The P4800X puts us on that dark blue line, shifting yet another 10x and closing the gap even further than the Samsung 960 PRO that made up the brown line preceding it..
For a simple estimation of where typical storage API calls through the Windows kernel can take us today, I ran a test on the fastest RAM disk software I could find. That got us nearly another 10x and fully bridges the gap. This is around the latency we should be able to see from a XPoint DIMM, if not even quicker once operating systems are better equipped to handle such fast NV storage.
Polling vs. IRQ
Alright, time to come clean. As it turns out, Windows is not able to reach 10us latencies when performing IO requests via the typical method. This is not specific to just Windows though, as XPoint devices have driven both Intel and Micron to release 'poll mode' drivers for Linux in order to help things on that side of the fence. The catch to polling the device will be intimately familiar to anyone who used to deal with PIO (Programmed I/O) vs. DMA (Direct Memory Access) modes in the early Windows days. As with polling, PIO accesses the device directly and asks (repeatedly) if data is ready, which as you can imagine, is murder on the CPU thread performing the request. DMA was born to solve this issue and was a blessing to multi-threaded systems. Using DMA, devices could place ready data into the RAM directly and then issue an interrupt request (IRQ) to inform the CPU that data was ready. The CPU was free to do other things (or sit idle) until it was interrupted by the request completion, saving on resources but adding a small bit of latency to the tail end of each request.

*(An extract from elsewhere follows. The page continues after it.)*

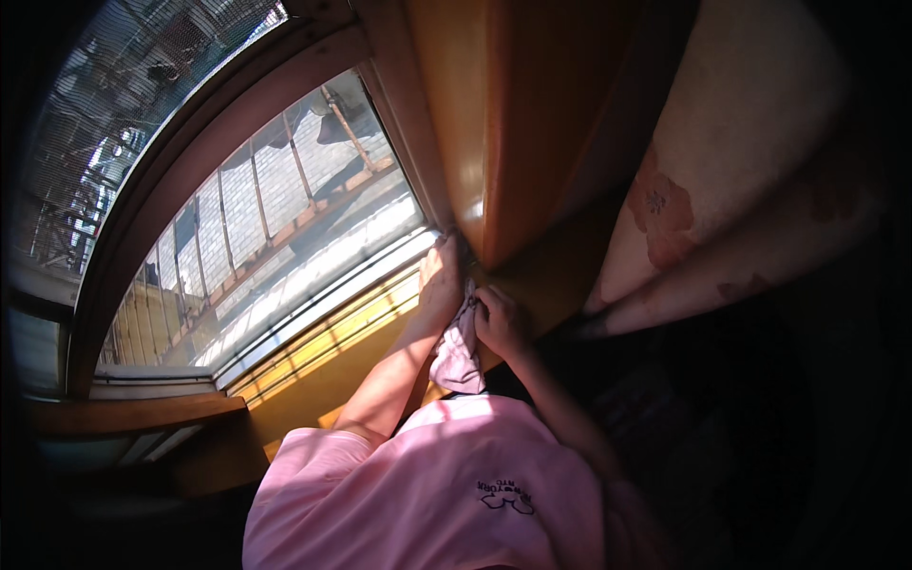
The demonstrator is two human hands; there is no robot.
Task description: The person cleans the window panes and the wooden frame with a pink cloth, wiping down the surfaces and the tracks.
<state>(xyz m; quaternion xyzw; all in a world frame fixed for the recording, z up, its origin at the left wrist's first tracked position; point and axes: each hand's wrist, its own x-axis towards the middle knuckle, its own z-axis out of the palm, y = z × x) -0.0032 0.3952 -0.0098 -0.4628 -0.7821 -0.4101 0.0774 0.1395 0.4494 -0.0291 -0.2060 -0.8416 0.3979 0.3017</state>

Unfortunately, with Optane, that 'small bit of latency' becomes very significant and consumes a fair percentage of the total latency of each request. Remember that chart I showed at the beginning of this article?
Notice how that red 'software' bar was so large? Here's what that looks like in practice:
The primary spot this issue hits the P4800X is in very low QD requests, and while it does hurt performance significantly, pushing it below its '<10us' spec, it is still a very fast product. Consistency was only minimally impacted, but the IRQ servicing added another 4-5us to each IO. Who would have thought it would take something like this to shine a huge light on how long Windows takes to context switch a CPU thread and service a storage related interrupt?
Do note that the 'poll' results obtained for this article were still using the Windows kernel and Microsoft 'InBox' NVMe driver, but our IO completion routine was altered in such a way as to avoid interrupt requests from being generated during those requests. In the future, a properly tuned driver could easily yield results matching our 'poll' figures but without the excessive CPU overhead incurred by our modified method of constantly asking the device for an answer.